Brief: Please reproduce the full set of data below exactly.

========================

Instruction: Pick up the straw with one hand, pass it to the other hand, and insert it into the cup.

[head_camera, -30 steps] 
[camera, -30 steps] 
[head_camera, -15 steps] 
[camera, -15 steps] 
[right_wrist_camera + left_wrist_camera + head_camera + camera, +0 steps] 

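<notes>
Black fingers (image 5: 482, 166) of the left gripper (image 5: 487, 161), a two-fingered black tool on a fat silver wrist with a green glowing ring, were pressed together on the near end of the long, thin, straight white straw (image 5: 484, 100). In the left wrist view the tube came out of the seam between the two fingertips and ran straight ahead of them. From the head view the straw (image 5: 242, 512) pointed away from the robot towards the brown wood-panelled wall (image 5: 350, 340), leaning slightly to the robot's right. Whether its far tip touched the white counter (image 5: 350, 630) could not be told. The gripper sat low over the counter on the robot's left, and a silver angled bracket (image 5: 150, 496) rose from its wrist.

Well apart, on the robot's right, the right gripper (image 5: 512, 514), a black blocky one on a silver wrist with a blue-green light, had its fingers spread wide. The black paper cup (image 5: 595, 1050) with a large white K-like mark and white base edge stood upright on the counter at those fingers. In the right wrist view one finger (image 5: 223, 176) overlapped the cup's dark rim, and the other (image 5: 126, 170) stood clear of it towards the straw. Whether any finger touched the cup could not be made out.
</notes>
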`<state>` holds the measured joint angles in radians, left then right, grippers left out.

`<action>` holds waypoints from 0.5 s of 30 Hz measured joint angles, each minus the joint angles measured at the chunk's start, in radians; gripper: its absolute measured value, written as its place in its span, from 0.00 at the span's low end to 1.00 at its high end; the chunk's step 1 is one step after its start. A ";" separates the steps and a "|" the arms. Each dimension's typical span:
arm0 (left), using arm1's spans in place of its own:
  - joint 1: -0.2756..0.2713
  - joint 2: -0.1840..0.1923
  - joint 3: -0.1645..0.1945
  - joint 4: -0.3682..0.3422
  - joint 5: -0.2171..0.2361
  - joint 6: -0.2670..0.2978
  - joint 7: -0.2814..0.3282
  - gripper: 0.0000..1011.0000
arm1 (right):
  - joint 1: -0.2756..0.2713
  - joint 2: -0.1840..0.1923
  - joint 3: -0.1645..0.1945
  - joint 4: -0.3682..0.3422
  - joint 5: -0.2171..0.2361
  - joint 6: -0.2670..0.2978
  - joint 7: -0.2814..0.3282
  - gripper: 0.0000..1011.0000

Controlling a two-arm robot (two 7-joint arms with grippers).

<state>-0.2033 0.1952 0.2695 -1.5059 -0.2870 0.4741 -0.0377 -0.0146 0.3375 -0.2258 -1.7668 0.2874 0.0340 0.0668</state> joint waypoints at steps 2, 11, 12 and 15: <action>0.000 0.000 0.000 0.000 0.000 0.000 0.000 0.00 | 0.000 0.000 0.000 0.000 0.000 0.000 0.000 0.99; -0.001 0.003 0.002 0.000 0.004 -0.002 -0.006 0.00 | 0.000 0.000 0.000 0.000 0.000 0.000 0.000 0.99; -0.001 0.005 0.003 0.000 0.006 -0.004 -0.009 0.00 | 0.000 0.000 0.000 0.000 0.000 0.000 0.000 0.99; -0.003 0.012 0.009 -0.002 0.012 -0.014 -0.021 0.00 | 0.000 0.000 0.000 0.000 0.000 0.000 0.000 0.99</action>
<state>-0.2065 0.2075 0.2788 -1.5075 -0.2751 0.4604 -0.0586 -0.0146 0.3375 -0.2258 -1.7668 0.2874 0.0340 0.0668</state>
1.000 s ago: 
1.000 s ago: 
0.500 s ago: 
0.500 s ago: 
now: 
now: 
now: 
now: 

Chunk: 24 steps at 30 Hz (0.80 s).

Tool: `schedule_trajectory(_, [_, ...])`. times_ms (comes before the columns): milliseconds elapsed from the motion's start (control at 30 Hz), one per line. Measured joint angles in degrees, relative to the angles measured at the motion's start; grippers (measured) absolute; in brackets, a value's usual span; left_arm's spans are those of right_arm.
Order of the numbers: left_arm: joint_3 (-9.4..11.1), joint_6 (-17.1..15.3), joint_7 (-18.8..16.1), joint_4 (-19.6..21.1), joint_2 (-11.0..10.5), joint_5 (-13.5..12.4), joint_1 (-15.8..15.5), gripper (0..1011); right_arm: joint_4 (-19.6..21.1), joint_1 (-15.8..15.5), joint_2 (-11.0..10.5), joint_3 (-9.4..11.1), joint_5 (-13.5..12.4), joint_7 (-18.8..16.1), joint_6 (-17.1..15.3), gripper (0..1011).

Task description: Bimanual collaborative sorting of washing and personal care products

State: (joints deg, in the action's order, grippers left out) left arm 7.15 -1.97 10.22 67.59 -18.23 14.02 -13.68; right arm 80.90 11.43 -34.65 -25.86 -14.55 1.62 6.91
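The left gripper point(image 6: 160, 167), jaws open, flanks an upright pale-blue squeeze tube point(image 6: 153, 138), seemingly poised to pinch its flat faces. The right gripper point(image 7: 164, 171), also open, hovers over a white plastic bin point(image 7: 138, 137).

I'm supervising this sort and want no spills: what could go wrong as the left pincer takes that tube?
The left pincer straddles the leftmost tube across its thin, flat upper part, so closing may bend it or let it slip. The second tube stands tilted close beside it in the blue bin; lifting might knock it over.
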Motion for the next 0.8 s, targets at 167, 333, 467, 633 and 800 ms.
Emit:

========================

Answer space:
Instruction: Pick up the straw with one hand, pass it to the other hand, and insert it into the cup.

[head_camera, -30 steps] 
[camera, -30 steps] 
[head_camera, -15 steps] 
[camera, -15 steps] 
[right_wrist_camera + left_wrist_camera + head_camera + camera, +0 steps] 

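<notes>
Black fingers (image 5: 482, 166) of the left gripper (image 5: 487, 161), a two-fingered black tool on a fat silver wrist with a green glowing ring, were pressed together on the near end of the long, thin, straight white straw (image 5: 484, 100). In the left wrist view the tube came out of the seam between the two fingertips and ran straight ahead of them. From the head view the straw (image 5: 242, 512) pointed away from the robot towards the brown wood-panelled wall (image 5: 350, 340), leaning slightly to the robot's right. Whether its far tip touched the white counter (image 5: 350, 630) could not be told. The gripper sat low over the counter on the robot's left, and a silver angled bracket (image 5: 150, 496) rose from its wrist.

Well apart, on the robot's right, the right gripper (image 5: 512, 514), a black blocky one on a silver wrist with a blue-green light, had its fingers spread wide. The black paper cup (image 5: 595, 1050) with a large white K-like mark and white base edge stood upright on the counter at those fingers. In the right wrist view one finger (image 5: 223, 176) overlapped the cup's dark rim, and the other (image 5: 126, 170) stood clear of it towards the straw. Whether any finger touched the cup could not be made out.
</notes>
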`<state>` holds the measured joint angles in radians, left then right, grippers left out.

`<action>` holds waypoints from 0.5 s of 30 Hz measured joint angles, each minus the joint angles measured at the chunk's start, in radians; gripper: its absolute measured value, written as its place in its span, from 0.00 at the span's low end to 1.00 at its high end; the chunk's step 1 is one step after its start. A ";" separates the steps and a "|" the arms. Each dimension's typical span:
arm0 (left), using arm1's spans in place of its own:
  - joint 1: -0.2756..0.2713
  - joint 2: -0.1840..0.1923
  - joint 3: -0.1645..0.1945
  - joint 4: -0.3682..0.3422
  - joint 5: -0.2171..0.2361
  - joint 6: -0.2670..0.2978
  - joint 7: -0.2814..0.3282
  - gripper: 0.0000..1011.0000
arm1 (right):
  - joint 1: -0.2756..0.2713
  - joint 2: -0.1840..0.1923
  - joint 3: -0.1645..0.1945
  - joint 4: -0.3682..0.3422
  - joint 5: -0.2171..0.2361
  - joint 6: -0.2670..0.2978
  - joint 7: -0.2814..0.3282
  - gripper: 0.0000..1011.0000

Controlling a two-arm robot (two 7-joint arms with grippers).

<state>-0.2033 0.1952 0.2695 -1.5059 -0.2870 0.4741 -0.0377 -0.0146 0.3375 -0.2258 -1.7668 0.2874 0.0340 0.0668</state> joint waypoints at steps 2, 11, 12 and 15: <action>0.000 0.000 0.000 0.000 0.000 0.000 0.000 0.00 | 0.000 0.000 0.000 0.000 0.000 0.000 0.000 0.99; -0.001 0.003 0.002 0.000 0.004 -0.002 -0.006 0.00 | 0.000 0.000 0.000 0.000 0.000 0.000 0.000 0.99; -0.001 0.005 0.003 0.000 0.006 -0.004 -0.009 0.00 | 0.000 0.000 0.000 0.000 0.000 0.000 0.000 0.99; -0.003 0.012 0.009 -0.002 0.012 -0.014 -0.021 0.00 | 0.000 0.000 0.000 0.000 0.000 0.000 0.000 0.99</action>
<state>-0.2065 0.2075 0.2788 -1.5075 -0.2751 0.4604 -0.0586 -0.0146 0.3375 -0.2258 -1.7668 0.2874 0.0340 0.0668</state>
1.000 s ago: 
1.000 s ago: 
0.500 s ago: 
0.500 s ago: 
now: 
now: 
now: 
now: 

Chunk: 24 steps at 30 Hz (0.80 s).

Tool: `schedule_trajectory(_, [_, ...])`. times_ms (comes before the columns): milliseconds elapsed from the motion's start (control at 30 Hz), one per line. Measured joint angles in degrees, relative to the angles measured at the motion's start; grippers (measured) absolute; in brackets, a value's usual span; left_arm's spans are those of right_arm.
Order of the numbers: left_arm: joint_3 (-9.4..11.1), joint_6 (-17.1..15.3), joint_7 (-18.8..16.1), joint_4 (-19.6..21.1), joint_2 (-11.0..10.5), joint_5 (-13.5..12.4), joint_1 (-15.8..15.5), gripper (0..1011); right_arm: joint_4 (-19.6..21.1), joint_1 (-15.8..15.5), joint_2 (-11.0..10.5), joint_3 (-9.4..11.1), joint_5 (-13.5..12.4), joint_7 (-18.8..16.1), joint_6 (-17.1..15.3), gripper (0..1011).

Task description: Bimanual collaborative sorting of washing and personal care products

State: (joints deg, in the action's order, grippers left out) left arm 7.15 -1.97 10.22 67.59 -18.23 14.02 -13.68; right arm 80.90 11.43 -34.65 -25.86 -14.55 1.62 6.91
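The left gripper point(image 6: 160, 167), jaws open, flanks an upright pale-blue squeeze tube point(image 6: 153, 138), seemingly poised to pinch its flat faces. The right gripper point(image 7: 164, 171), also open, hovers over a white plastic bin point(image 7: 138, 137).

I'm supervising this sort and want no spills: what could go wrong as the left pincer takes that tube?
The left pincer straddles the leftmost tube across its thin, flat upper part, so closing may bend it or let it slip. The second tube stands tilted close beside it in the blue bin; lifting might knock it over.
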Motion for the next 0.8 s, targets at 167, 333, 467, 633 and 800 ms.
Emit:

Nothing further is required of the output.